### [Required action]
Exact copy without images: repeat every entry as written.

### [Given information]

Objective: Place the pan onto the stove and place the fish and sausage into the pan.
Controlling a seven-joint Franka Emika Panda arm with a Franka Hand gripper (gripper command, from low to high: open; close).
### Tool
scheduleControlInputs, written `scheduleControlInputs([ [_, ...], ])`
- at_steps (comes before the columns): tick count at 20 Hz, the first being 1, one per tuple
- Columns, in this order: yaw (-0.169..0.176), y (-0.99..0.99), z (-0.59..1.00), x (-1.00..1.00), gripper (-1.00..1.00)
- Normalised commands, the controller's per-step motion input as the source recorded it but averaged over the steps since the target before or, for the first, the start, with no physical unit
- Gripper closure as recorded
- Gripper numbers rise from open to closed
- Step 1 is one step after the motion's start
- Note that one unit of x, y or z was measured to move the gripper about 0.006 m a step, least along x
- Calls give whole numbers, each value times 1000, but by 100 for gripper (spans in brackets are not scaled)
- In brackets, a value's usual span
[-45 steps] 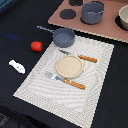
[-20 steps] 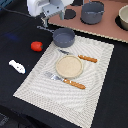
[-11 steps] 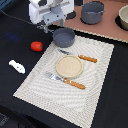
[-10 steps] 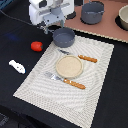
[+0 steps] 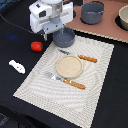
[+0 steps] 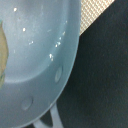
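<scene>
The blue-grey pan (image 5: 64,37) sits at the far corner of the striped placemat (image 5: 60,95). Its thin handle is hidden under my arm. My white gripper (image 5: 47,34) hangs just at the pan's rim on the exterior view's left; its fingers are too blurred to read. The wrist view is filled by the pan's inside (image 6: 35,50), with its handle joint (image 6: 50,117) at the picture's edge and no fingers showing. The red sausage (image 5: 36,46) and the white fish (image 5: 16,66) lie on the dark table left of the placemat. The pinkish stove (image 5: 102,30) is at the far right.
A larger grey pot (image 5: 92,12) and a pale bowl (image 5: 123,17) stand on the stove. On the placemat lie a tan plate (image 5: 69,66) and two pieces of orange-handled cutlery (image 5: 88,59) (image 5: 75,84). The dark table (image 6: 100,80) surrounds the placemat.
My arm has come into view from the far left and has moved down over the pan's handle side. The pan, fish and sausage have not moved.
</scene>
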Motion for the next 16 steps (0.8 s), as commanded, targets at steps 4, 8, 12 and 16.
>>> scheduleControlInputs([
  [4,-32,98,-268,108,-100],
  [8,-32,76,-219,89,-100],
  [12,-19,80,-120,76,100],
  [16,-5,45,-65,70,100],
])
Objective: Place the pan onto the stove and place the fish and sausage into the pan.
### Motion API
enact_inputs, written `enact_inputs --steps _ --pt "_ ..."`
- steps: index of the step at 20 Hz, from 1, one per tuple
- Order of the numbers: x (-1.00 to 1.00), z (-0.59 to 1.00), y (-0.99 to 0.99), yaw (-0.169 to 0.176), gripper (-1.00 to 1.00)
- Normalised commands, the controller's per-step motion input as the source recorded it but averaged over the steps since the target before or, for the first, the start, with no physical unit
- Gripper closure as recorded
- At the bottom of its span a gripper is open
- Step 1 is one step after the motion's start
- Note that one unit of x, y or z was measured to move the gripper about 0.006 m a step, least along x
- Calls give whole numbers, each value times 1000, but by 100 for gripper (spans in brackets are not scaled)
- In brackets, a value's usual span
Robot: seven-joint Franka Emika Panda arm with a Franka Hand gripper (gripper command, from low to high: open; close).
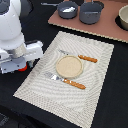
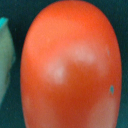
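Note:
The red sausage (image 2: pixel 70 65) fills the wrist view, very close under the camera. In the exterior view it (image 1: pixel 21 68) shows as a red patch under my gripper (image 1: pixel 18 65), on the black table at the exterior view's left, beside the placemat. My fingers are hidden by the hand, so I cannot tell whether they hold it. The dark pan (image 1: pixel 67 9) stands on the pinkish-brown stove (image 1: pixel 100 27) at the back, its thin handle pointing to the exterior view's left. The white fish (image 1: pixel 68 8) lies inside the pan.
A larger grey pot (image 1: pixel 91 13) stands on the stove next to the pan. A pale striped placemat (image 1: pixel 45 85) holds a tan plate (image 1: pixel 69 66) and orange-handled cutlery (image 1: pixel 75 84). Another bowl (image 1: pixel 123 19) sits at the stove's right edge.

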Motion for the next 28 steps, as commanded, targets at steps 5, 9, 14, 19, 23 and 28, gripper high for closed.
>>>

### [Answer below]
Objective: Place the pan onto the stove and place the fish and sausage into the pan.
Controlling a seven-joint Franka Emika Panda arm with a Franka Hand gripper (gripper command, from low to high: open; close).
### Tool
scheduleControlInputs, written `scheduleControlInputs([ [_, ...], ])`
- at_steps (comes before the columns): tick count at 20 Hz, the first being 1, one per tuple
- Columns, in this order: yaw (-0.169..0.176), y (-0.99..0.99), z (-0.59..1.00), x (-1.00..1.00), gripper (-1.00..1.00)
- Normalised commands, the controller's per-step motion input as the source recorded it but averaged over the steps since the target before or, for the first, the start, with no physical unit
- Gripper closure as recorded
- Gripper numbers rise from open to closed
- Step 1 is one step after the motion's start
- Note that one unit of x, y or z was measured to move the gripper about 0.006 m a step, least along x
- Calls give whole numbers, each value times 1000, but by 100 for gripper (spans in brackets are not scaled)
- In brackets, a value's usual span
[-45 steps] 
[-20 steps] 
[-11 steps] 
[-10 steps] 
[+0 steps] 
[+0 steps] 
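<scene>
The blue-grey pan (image 5: 64,37) sits at the far corner of the striped placemat (image 5: 60,95). Its thin handle is hidden under my arm. My white gripper (image 5: 47,34) hangs just at the pan's rim on the exterior view's left; its fingers are too blurred to read. The wrist view is filled by the pan's inside (image 6: 35,50), with its handle joint (image 6: 50,117) at the picture's edge and no fingers showing. The red sausage (image 5: 36,46) and the white fish (image 5: 16,66) lie on the dark table left of the placemat. The pinkish stove (image 5: 102,30) is at the far right.
A larger grey pot (image 5: 92,12) and a pale bowl (image 5: 123,17) stand on the stove. On the placemat lie a tan plate (image 5: 69,66) and two pieces of orange-handled cutlery (image 5: 88,59) (image 5: 75,84). The dark table (image 6: 100,80) surrounds the placemat.
My arm has come into view from the far left and has moved down over the pan's handle side. The pan, fish and sausage have not moved.
</scene>
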Motion for the next 16 steps (0.8 s), as commanded, targets at steps 4, 8, 12 and 16.
>>> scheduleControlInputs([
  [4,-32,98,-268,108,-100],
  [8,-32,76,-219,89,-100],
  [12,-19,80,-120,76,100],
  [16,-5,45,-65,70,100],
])
Objective: Place the pan onto the stove and place the fish and sausage into the pan.
### Motion API
enact_inputs, written `enact_inputs --steps _ --pt "_ ..."`
- steps: index of the step at 20 Hz, from 1, one per tuple
- Order of the numbers: x (-1.00 to 1.00), z (-0.59 to 1.00), y (-0.99 to 0.99), yaw (-0.169 to 0.176), gripper (-1.00 to 1.00)
- Normalised commands, the controller's per-step motion input as the source recorded it but averaged over the steps since the target before or, for the first, the start, with no physical unit
- Gripper closure as recorded
- At the bottom of its span a gripper is open
- Step 1 is one step after the motion's start
- Note that one unit of x, y or z was measured to move the gripper about 0.006 m a step, least along x
- Calls give whole numbers, each value times 1000, but by 100 for gripper (spans in brackets are not scaled)
- In brackets, a value's usual span
Robot: seven-joint Franka Emika Panda arm with a Franka Hand gripper (gripper command, from low to high: open; close).
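Note:
The red sausage (image 2: pixel 70 65) fills the wrist view, very close under the camera. In the exterior view it (image 1: pixel 21 68) shows as a red patch under my gripper (image 1: pixel 18 65), on the black table at the exterior view's left, beside the placemat. My fingers are hidden by the hand, so I cannot tell whether they hold it. The dark pan (image 1: pixel 67 9) stands on the pinkish-brown stove (image 1: pixel 100 27) at the back, its thin handle pointing to the exterior view's left. The white fish (image 1: pixel 68 8) lies inside the pan.
A larger grey pot (image 1: pixel 91 13) stands on the stove next to the pan. A pale striped placemat (image 1: pixel 45 85) holds a tan plate (image 1: pixel 69 66) and orange-handled cutlery (image 1: pixel 75 84). Another bowl (image 1: pixel 123 19) sits at the stove's right edge.
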
Motion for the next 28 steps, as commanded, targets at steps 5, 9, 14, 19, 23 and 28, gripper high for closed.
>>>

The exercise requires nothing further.